His love of simplicity in design was refined at design conferences he attended at the Aspen Institute in the late 1970s on a campus built in the Bauhaus style, which emphasized clean lines and functional design devoid of frills or distractions.
So much so, it has influenced my love for architecture. I see buildings and designs in a very unique form. Always at the back of my mind, reminded of how Jobs himself looked at designs. Line by line. Curve by curve. Such magnificent beauty that we all call buildings.
In one of his tributes when he passed on, Dick Costolo, the CEO of Twitter said, “Once in a rare while, somebody comes along who doesn’t just raise the bar, they create an entirely new standard of measurement.”

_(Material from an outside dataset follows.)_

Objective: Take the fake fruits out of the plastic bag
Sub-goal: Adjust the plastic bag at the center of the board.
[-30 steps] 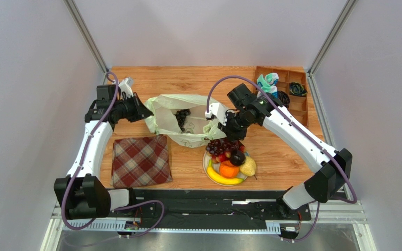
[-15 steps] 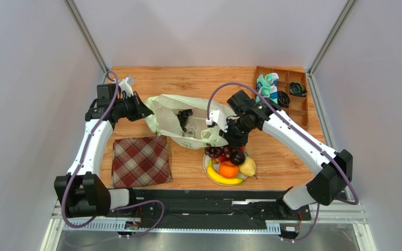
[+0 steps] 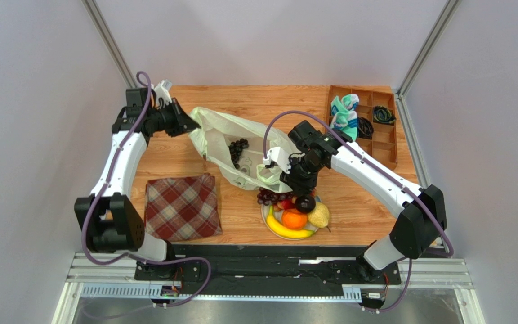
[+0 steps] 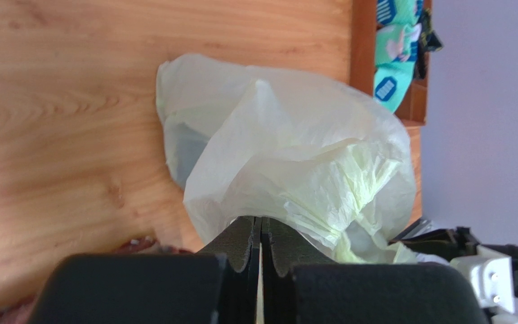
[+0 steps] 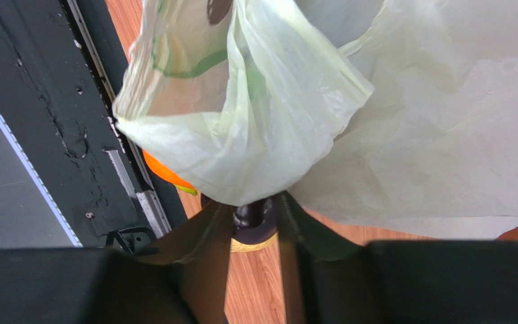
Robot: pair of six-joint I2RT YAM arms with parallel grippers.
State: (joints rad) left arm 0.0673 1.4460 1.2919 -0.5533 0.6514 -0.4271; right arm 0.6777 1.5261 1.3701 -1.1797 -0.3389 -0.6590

His legacy will extend far beyond the products he created or the businesses he built. It will be the millions of people he inspired, the lives he changed and the culture he defined.
He was an original. Something of which we all can aspire to be. He saw true potential in everything he touched and never compromised on that vision while others simply accepted the status quo.
To maintain the status quo is to keep things the way they are. Isn’t that the easier way? Our mind is set to say “wouldn’t it be nice if we all could just keep things the way they are and not change?”.
Unfortunately, the world doesn’t work that way. To experience the anti-status quo is to make a conscious decision to reject staying the same to make way for better things to come. Be it as an individual or an organization, or for a business.
To me personally, Steve Jobs was simply the greatest CEO of his generation. He was a very special person, and he didn’t get to where he was by having people like him all the time. He got to where he was because he had a vision and a purpose.